- Born: 1769 San Sebastián, Spain
- Died: 17 May 1834 (aged 64–65) Montpellier, France
- Allegiance: Kingdom of Spain
- Branch: Infantry
- Rank: Captain General
- Conflicts: Peninsular War Battle of Vich; Battle of Margalef; Battle of La Bisbal; ;
- Awards: Conde de La Bisbal
- Relations: Margarita Diez-Colunje y Pombo

= Enrique O'Donnell, Conde de La Bisbal =

Spanish general of Irish descent (1769–1834)

Enrique José O'Donnell y Anatar, conde de La Bisbal or (English: Henry Joseph O'Donnell) (1769 – 17 May 1834) was a Spanish general of Irish descent who fought in the Peninsular War.

==Biography==
O'Donnell was born in San Sebastián, a descendant of the Irish noble dynasty of O'Donnell of Tyrconnell who left Ireland after the Battle of the Boyne, A member of the branch of the family that settled in Austria, General Karl O'Donnell Count of Tyrconnell (1715–1771), held important commands during the Seven Years' War. His father was Joseph O'Donnell y O'Donnell (1722–1787), Colonel of the Spanish Infantry Regiment of Ireland, Lieutenant General of the Spanish Army, and his mother was Mariana de Anethan y Mareshal, of Luxemburg.
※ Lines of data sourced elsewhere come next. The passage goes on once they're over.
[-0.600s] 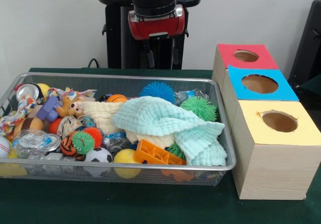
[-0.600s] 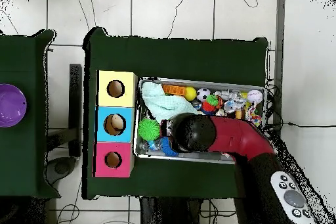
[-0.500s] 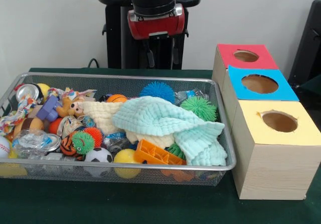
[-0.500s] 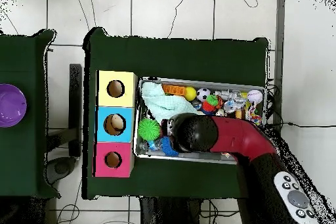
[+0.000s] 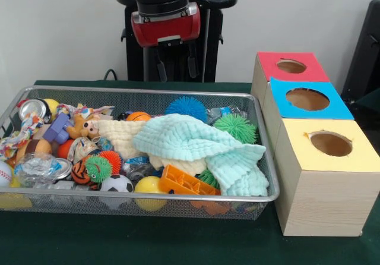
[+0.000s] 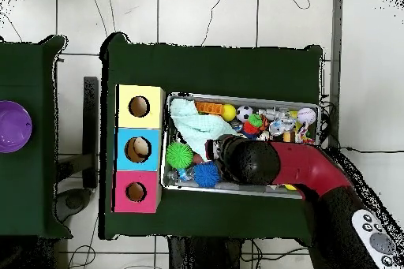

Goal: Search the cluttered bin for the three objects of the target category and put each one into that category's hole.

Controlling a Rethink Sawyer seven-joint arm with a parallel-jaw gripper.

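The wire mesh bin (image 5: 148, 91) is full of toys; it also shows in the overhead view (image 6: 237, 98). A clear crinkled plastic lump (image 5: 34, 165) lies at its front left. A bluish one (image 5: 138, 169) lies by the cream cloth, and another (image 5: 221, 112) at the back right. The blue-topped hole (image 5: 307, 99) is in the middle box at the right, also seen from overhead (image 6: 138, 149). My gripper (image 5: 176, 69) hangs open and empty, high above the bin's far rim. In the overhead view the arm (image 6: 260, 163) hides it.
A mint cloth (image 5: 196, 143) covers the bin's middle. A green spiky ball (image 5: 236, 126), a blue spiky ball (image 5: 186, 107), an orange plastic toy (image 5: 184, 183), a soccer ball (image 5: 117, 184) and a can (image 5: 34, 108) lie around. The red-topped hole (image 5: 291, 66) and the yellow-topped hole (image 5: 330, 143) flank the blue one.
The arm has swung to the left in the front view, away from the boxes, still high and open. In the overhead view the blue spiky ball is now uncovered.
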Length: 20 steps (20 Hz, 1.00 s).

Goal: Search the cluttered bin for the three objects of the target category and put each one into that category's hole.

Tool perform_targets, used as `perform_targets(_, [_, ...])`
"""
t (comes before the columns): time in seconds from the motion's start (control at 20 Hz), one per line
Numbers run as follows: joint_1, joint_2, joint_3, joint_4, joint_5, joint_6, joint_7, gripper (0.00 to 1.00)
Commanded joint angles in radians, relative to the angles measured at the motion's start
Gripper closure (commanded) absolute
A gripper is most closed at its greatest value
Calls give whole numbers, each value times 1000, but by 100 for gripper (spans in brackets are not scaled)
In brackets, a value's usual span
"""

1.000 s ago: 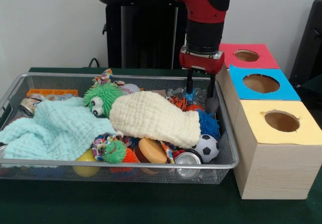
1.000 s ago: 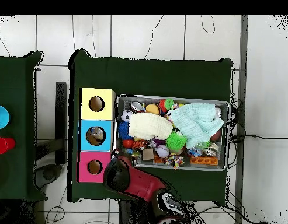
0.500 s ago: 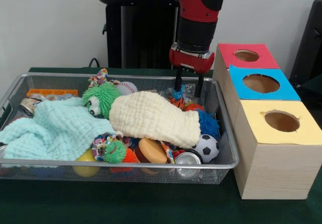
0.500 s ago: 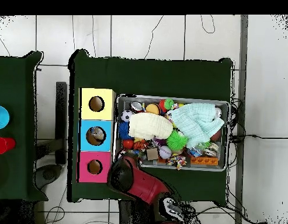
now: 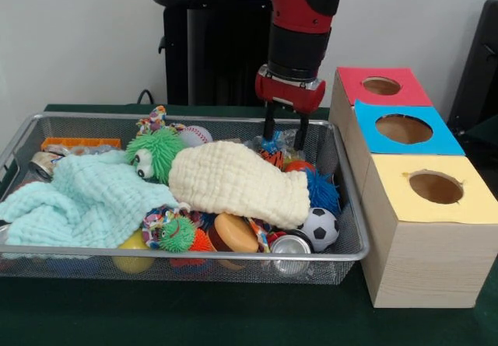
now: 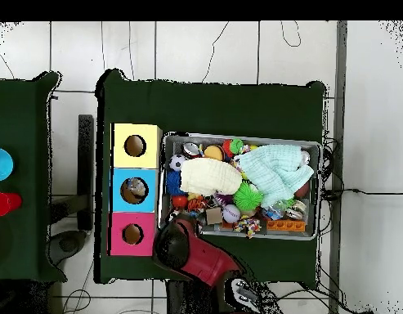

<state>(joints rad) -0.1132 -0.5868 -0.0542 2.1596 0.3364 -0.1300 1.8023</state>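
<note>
My gripper [image 5: 283,134] hangs open over the back right part of the wire bin [image 5: 194,254], its fingertips just above an orange striped toy [image 5: 272,158] and crinkled plastic. Nothing is held between the fingers. A cream cloth [image 5: 233,179] and a mint cloth [image 5: 85,198] cover much of the clutter. A green fuzzy toy [image 5: 156,150], baseball [image 5: 198,136], blue fuzzy ball [image 5: 320,190], soccer ball [image 5: 319,228], can [image 5: 289,245] and orange disc [image 5: 235,232] show around them. In the overhead view the red arm [image 6: 188,249] hides the gripper at the bin [image 6: 241,137] edge.
Beside the bin stand three boxes with round holes: red [image 5: 381,85], blue [image 5: 403,128] and yellow [image 5: 436,186]; overhead they show as yellow [image 6: 135,145], blue [image 6: 134,190] and red [image 6: 132,234]. An orange block [image 5: 80,142] lies at the bin's back left.
The gripper has risen a little and shifted left, away from the boxes, along the back of the bin. The green fuzzy toy has turned slightly.
</note>
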Motion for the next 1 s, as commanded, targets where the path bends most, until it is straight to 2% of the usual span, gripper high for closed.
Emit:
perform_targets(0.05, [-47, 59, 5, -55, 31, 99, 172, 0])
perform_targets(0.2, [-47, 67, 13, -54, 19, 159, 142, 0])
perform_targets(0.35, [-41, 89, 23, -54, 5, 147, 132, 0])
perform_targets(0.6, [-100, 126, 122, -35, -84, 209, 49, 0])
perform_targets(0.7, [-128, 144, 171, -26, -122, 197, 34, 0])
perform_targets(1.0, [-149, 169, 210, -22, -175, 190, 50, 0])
Born in Spain, he early entered the Spanish army, fighting in 1793–1795 in the Convention War, and in 1810 became general, receiving a command in Catalonia, where in that year he earned his title and the rank of field-marshal. While fighting against General Gouvion-Saint-Cyr, (1764–1830), he managed to enter the besieged Girona and move troops to Vic. At the Battle of La Bisbal he defeated General Schwartz, earning thus the title of Count of La Bisbal although he was wounded in a leg.

In 1811 he was appointed Captain General of Valencia and from 22 January 1812 to 7 March 1813 he was one of the members of the III Council of Regency, taking part as a sort of shady patron in the revolt in Catalonia led by Captain General Luis Roberto de Lacy (San Roque, executed by firing squad at the Castle of Bellver, Palma de Mallorca, in 1817), and who was also descended from Irish-Spanish military people, and had tried to set up a Republic.

He afterwards held posts of great responsibility under Ferdinand VII. During the Liberal Triennium he supported the liberals despite his absolutist convictions, because he was against French intervention.

The events of 1823 compelled his flight into France to Limoges where he was interned. When King Ferdinand VII of Spain died in 1834, O'Donnell died in Montpellier on the way back to Spain.

==Family==
O'Donnell was the brother of Carlos O'Donnell y Mareschal, the father of general and politician Leopoldo O'Donnell y Jorris (invested as Duke of Tetuan and Count of Lucena), and father of Lieutenant General of the Spanish Army Enrique O'Donnell y Jorris.